Today Oscar had his first lot of vaccinations. I went in with the decision made that I would request to breastfeed him while the nurse administered the needles. This is because when Oscar was born, a midwife told me that breastfeeding is a natural pain relief for babies. It was news to me but I was won over when she had me try it while she did the heel prick test. Oscar didn’t flinch or cry or even seem to notice at all. I was amazed. Therefore, I was shocked to recently hear stories of mothers being told that they were not allowed to nurse during the vaccinations. To me, this makes no sense and actually made me angry. Today, with all these thoughts going through my mind, I was quite worked up and ready for an argument with the nurse if need be. I needn’t have worried. As soon as I told her she actually looked relieved and then threw the tissue she was holding in the bin and said “Well, we won’t be needing tissues then”. I put Oscar on to feed while she got the first needle ready and I was feeling pretty confident that he would hardly notice with all the boob distraction.
I was WRONG.
As soon as that needle went in I felt his whole body jolt and his face went dark red. His eyes, that were still staring straight into mine, went really wide and then he let out the most heartbreaking cry I’ve ever heard. I thought I had already experienced his serious cry but I was wrong. This was his real one and it’s the worst sound ever.

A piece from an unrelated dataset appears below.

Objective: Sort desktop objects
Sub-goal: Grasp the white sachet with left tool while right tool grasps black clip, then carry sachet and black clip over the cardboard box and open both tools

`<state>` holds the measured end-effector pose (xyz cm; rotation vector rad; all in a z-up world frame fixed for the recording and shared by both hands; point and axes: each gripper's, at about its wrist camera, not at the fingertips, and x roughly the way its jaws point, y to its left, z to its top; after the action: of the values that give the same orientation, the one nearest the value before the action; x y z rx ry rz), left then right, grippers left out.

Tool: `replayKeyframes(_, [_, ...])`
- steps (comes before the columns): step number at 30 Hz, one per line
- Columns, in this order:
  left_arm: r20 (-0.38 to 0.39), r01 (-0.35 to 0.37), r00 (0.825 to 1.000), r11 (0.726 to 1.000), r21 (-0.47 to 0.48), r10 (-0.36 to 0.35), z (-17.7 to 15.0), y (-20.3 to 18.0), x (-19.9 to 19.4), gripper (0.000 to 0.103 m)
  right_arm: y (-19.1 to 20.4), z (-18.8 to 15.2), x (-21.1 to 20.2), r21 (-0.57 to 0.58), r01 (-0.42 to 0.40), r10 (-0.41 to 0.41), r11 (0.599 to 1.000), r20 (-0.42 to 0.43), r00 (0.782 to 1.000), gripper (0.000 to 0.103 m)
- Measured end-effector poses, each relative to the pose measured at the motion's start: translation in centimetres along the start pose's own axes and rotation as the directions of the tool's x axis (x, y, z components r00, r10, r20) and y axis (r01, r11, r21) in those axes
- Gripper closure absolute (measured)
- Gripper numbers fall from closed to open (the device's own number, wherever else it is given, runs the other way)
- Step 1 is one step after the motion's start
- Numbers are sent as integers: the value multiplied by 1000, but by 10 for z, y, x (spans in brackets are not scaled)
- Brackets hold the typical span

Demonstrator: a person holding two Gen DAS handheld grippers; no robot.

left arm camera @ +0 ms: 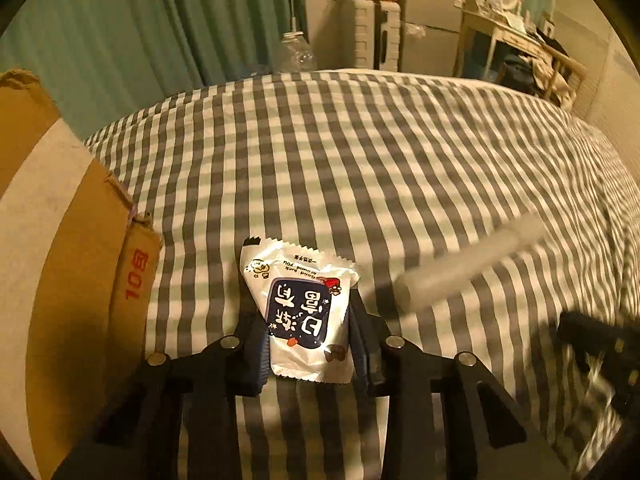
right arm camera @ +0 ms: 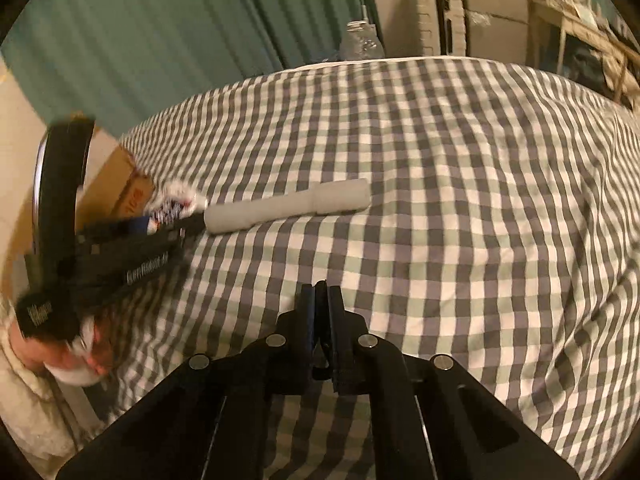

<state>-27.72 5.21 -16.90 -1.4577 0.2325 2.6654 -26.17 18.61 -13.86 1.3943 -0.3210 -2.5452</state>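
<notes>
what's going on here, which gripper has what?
The left gripper is shut on a white foil snack packet with a dark blue label, held over the grey-and-white checked cloth, beside a brown cardboard box at its left. The right gripper is shut and holds nothing. A pale grey cylindrical tube lies on the cloth ahead of it, untouched.

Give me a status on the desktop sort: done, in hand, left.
Done: nothing visibly sorted yet; I cannot see inside the cardboard box. In hand: the left tongs grip the white snack packet beside that box. Left: the white cylinder lies on the checkered cloth; the right tongs are shut, empty.
</notes>
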Motion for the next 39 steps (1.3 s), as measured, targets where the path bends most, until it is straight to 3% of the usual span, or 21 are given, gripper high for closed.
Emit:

It was horrible enough that it almost made me cry.
As soon as I heard his screams my let-down reflex went into overdrive and my boobs starting leaking everywhere. I could feel the milk starting to soak through my bra. I was able to get him back on to feed again within about 30 seconds though and the crying stopped immediately so that was a relief. The nurse then had to give him the other needle. It was the same reaction as the first – that cry! Again though, the cry only lasted 30 seconds or so.
We’re home now and at the moment he is currently asleep. I keep checking on him and have taken his temperature twice but he seems okay. I’m sitting here at the dining table, with the baby monitor next to me and every now and again I hear him let out a sad little whimper in his sleep. Call me crazy but I am convinced that he is having vaccination nightmares. It makes me want to go in there, pick him up and cuddle him but the rational side of me knows I should just let him sleep.
Poor little dude.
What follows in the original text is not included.